Father Walter J. Dockerill, the founding pastor of St. Rita Catholic Church in Wellington, died Sunday, June 12 at the age of 86.
Dockerill’s visitation will be at St. Rita on Monday, June 20 from 6 to 8 p.m. A funeral mass will be celebrated by Bishop Gerald Barbarito on Tuesday, June 21 at 11 a.m., with interment to follow at Our Lady Queen of Peace Cemetery in Royal Palm Beach. There will be a reception following the mass in the St. Rita Parish Hall. The community is welcome to attend.
Dockerill was born on Dec. 22, 1929 in New York City and raised in New Rochelle, N.Y. He graduated from Cornell University in 1951 and served in the U.S. Army during the Korean War from 1952 to 1954.

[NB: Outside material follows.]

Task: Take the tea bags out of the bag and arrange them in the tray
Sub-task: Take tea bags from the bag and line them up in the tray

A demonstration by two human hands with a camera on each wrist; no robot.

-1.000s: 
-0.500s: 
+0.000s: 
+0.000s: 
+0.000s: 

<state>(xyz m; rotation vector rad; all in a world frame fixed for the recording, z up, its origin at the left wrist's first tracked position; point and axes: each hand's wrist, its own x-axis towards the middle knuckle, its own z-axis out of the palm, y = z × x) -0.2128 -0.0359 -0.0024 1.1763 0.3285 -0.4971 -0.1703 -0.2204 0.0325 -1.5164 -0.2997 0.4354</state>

He attended St. John’s Seminary in Brighton, Mass., and was ordained by Bishop Coleman F. Carroll at St. Mary’s Cathedral in Miami on Feb. 6, 1960.
Dockerill served at many parishes in the Archdiocese of Miami, such as Little Flower, St. John the Apostle, St. Patrick, St. Joseph and Visitation, before becoming pastor of St. Mark in Boynton Beach from 1971 to 1980.
Dockerill was appointed to guide the new St. Rita parish in Wellington on July 1, 1980. He served as spiritual leader at St. Rita, guiding the congregation’s growth until his retirement in 2002.
Since the founding of the Diocese of Palm Beach in 1984, Dockerill also served on the Presbyteral Council, the College of Consultors, the Board of Directors of Our Lady Queen of Peace Cemetery, the bishop’s liaison to the Charismatic movement, chaplain of the Knights of Columbus Council #8419 and Vicar Forane of the Central Deanery.
Dockerill is credited as a key figure in the spiritual growth of the young Wellington community. He is one of only a handful of people formally recognized as a “founder” of Wellington.
On Nov. 18, 2003, the Wellington Village Council issued a proclamation recognizing Dockerill as a “founder” of the Village of Wellington for his work at establishing one of the community’s first religious institutions, fundraising efforts for the construction of the church where it stands now at the corner of Paddock Drive and Big Blue Trace, and his general support for building the Wellington community as a whole.